• Your task
Below are records with pictures. Transcribe exactly, and only, the lines from the line with "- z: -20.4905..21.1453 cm" to the line with "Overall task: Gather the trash", both ends included, but not the pictures.

· · · · · · ·

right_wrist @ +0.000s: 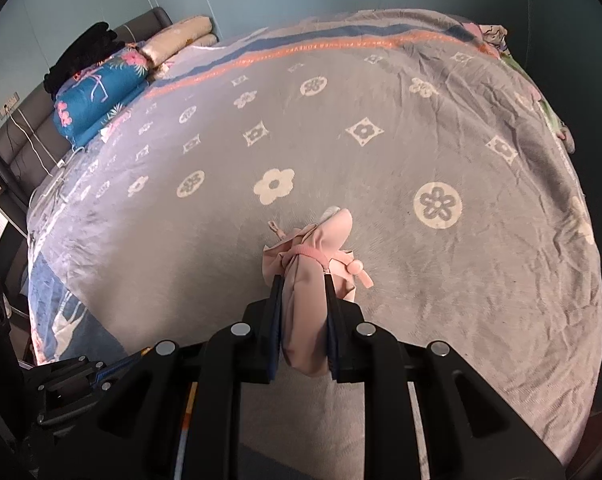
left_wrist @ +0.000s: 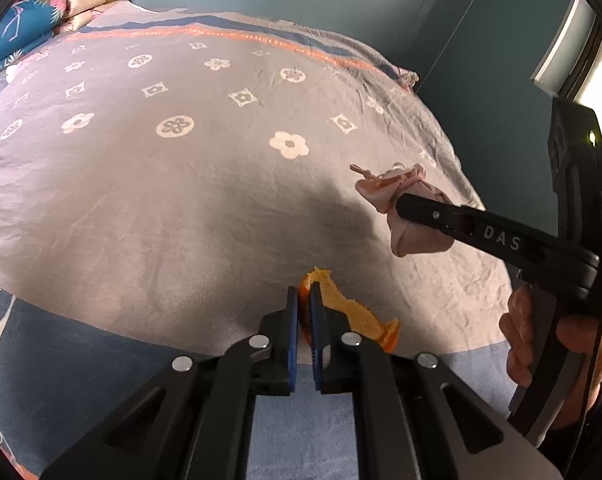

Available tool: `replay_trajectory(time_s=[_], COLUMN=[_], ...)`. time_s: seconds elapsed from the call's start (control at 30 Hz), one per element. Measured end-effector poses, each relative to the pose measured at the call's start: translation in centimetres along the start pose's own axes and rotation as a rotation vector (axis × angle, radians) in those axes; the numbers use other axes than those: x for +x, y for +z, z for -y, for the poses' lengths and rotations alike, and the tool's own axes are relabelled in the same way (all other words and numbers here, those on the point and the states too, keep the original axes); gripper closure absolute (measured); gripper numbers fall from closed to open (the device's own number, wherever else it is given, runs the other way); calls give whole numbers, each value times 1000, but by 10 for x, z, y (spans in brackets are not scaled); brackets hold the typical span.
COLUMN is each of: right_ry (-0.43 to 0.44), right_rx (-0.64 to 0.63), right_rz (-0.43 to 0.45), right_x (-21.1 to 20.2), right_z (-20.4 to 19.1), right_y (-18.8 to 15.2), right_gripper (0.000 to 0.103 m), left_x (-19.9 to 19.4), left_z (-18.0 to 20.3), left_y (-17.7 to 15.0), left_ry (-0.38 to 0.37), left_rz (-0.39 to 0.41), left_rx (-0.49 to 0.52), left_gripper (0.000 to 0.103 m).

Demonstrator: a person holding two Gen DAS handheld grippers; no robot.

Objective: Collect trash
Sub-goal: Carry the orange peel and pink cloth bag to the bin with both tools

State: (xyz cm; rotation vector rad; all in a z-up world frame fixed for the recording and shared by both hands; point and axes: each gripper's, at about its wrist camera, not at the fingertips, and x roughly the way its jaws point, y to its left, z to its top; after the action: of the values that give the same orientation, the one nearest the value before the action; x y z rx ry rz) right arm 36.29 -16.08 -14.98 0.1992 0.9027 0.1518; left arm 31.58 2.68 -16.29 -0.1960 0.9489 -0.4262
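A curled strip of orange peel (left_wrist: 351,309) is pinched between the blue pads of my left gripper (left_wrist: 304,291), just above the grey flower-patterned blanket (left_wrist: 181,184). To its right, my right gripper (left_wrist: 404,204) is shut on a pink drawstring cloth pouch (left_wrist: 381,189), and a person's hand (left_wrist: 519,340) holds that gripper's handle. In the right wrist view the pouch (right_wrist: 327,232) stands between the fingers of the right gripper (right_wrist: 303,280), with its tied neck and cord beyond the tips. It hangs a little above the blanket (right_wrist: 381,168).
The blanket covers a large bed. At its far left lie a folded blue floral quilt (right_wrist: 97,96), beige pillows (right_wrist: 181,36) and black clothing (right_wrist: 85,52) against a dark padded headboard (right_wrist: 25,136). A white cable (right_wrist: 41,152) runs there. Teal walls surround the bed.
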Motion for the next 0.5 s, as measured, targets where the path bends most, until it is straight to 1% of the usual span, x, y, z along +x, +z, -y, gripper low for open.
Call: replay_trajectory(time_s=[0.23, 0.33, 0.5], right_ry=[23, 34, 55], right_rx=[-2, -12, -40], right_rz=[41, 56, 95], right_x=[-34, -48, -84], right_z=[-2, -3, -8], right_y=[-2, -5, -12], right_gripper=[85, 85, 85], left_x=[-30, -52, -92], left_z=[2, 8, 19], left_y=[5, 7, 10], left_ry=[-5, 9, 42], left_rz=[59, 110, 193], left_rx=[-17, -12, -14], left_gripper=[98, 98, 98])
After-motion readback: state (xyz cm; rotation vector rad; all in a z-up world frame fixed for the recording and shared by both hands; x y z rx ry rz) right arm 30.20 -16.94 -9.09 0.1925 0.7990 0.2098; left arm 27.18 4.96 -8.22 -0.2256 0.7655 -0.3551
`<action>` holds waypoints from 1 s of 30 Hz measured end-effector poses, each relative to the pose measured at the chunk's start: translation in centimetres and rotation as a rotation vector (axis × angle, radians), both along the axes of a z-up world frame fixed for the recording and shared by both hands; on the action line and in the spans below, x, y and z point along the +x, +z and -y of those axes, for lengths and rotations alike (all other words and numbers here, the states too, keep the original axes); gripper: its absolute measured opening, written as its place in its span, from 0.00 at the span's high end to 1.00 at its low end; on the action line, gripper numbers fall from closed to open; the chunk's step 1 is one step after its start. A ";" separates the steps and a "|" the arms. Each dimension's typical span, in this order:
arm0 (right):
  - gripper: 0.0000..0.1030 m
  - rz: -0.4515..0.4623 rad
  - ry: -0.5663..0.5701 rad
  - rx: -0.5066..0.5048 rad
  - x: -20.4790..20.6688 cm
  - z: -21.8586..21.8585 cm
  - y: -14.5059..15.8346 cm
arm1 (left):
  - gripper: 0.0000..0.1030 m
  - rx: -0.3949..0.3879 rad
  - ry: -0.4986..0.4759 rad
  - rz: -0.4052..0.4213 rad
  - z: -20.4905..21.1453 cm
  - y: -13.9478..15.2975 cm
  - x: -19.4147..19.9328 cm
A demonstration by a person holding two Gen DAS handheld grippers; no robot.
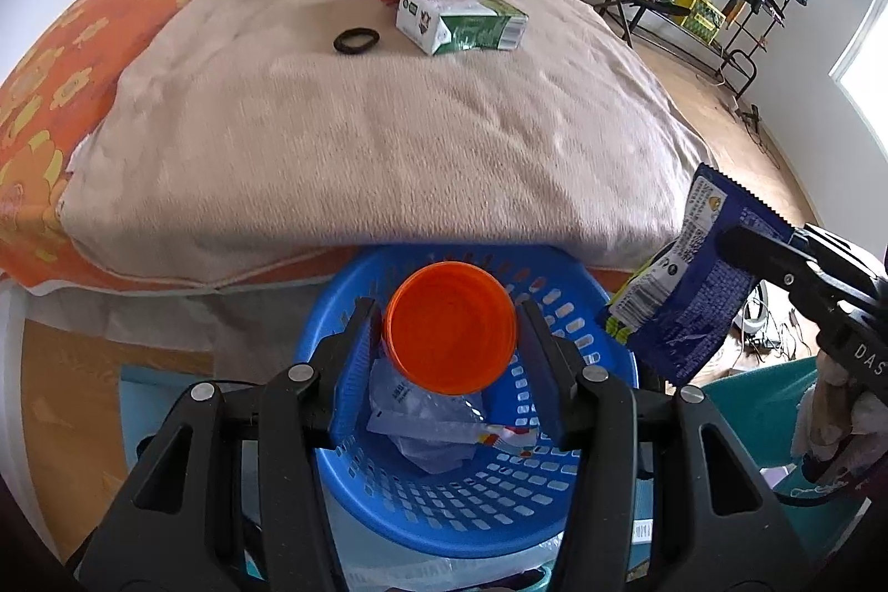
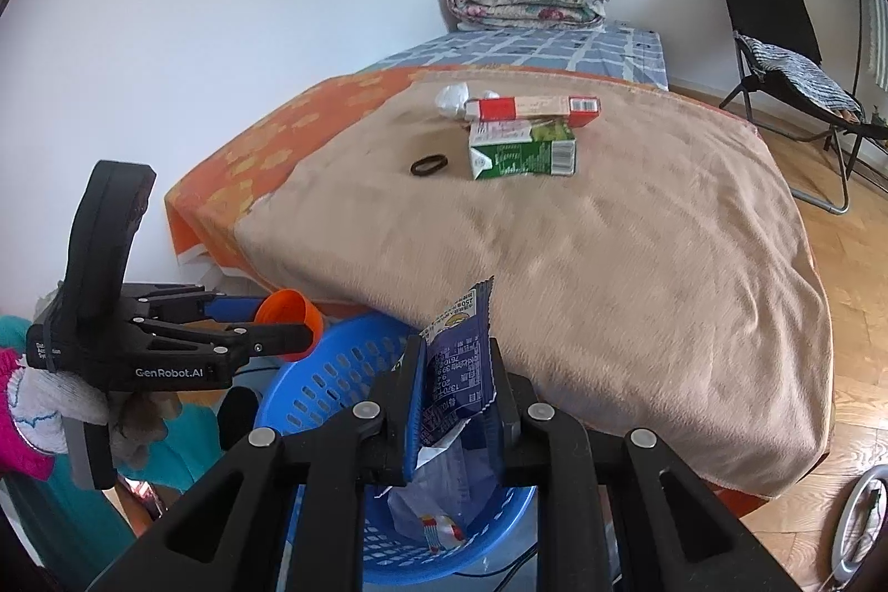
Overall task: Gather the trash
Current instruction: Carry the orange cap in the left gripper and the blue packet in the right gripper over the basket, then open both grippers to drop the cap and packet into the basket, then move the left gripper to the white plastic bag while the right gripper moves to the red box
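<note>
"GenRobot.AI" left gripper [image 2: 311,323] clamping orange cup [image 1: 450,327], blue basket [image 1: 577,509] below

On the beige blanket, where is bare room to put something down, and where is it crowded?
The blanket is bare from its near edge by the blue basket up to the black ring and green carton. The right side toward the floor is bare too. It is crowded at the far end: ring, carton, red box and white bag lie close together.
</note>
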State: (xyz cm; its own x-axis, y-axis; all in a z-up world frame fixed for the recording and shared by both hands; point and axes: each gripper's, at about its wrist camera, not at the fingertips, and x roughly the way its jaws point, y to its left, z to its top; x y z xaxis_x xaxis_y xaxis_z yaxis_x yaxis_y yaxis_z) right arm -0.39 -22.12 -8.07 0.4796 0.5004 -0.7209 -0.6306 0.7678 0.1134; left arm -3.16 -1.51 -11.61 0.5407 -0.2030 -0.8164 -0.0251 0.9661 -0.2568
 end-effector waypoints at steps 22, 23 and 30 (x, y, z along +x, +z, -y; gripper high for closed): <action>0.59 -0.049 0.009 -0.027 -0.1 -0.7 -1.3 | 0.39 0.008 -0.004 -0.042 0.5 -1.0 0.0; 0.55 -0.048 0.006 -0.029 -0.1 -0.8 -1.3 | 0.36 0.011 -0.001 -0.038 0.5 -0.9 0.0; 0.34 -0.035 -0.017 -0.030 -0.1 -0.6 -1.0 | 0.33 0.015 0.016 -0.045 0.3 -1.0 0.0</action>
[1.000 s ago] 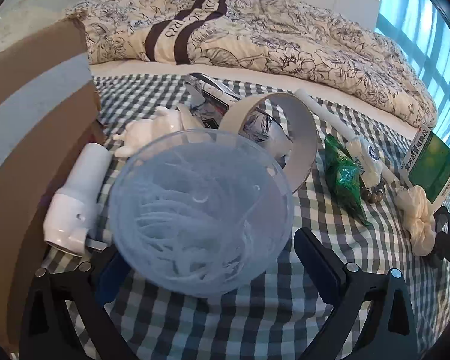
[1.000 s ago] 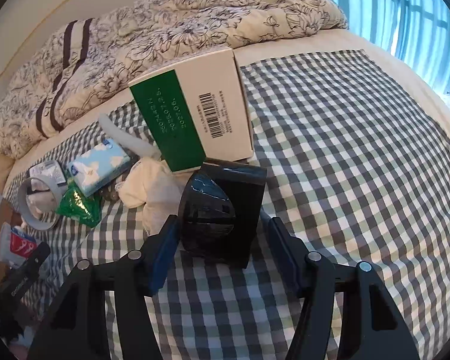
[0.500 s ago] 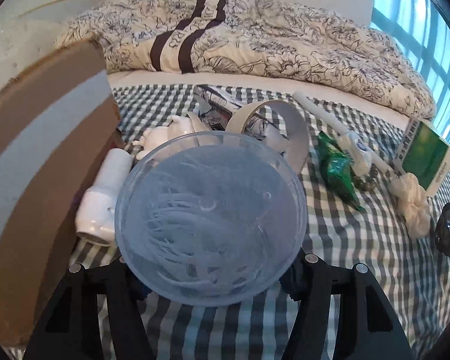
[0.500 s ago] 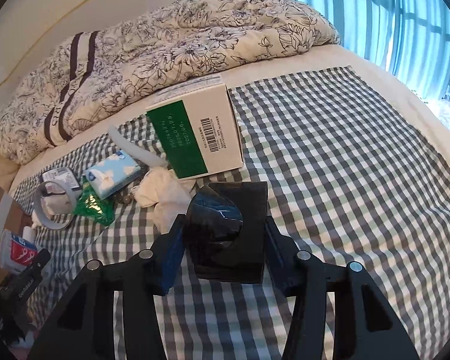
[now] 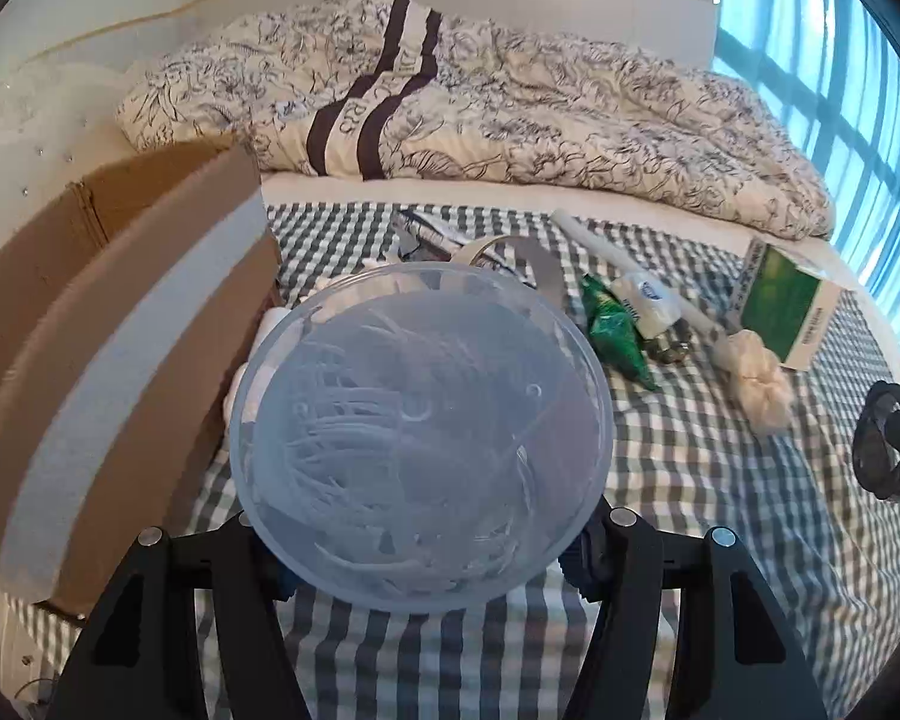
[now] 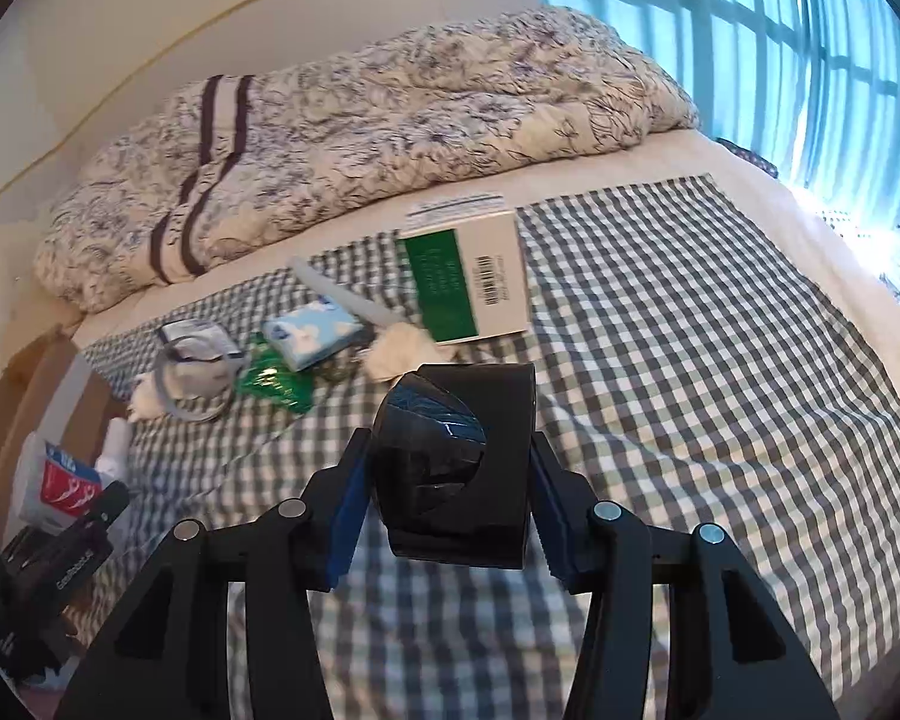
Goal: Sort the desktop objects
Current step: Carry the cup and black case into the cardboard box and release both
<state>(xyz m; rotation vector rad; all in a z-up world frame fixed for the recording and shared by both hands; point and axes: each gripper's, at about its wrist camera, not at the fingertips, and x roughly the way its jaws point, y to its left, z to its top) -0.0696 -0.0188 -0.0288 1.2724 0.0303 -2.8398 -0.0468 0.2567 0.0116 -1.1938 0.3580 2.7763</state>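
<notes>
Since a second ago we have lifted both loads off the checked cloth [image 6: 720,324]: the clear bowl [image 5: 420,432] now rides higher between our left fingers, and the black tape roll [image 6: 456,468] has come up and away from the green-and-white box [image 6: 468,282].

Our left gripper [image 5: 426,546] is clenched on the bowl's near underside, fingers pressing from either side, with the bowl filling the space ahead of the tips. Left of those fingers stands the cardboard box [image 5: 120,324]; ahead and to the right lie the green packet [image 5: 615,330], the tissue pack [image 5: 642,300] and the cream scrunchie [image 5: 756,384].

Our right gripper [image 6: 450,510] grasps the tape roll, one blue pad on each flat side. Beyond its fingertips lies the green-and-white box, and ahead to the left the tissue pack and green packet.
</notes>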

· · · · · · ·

• Answer to the problem
  - z: -20.4905..21.1453 cm
  - y: -13.9478..15.2975 cm
  - x: -19.4147..19.9328 cm
A demonstration by a person holding two Gen DAS handheld grippers; no robot.
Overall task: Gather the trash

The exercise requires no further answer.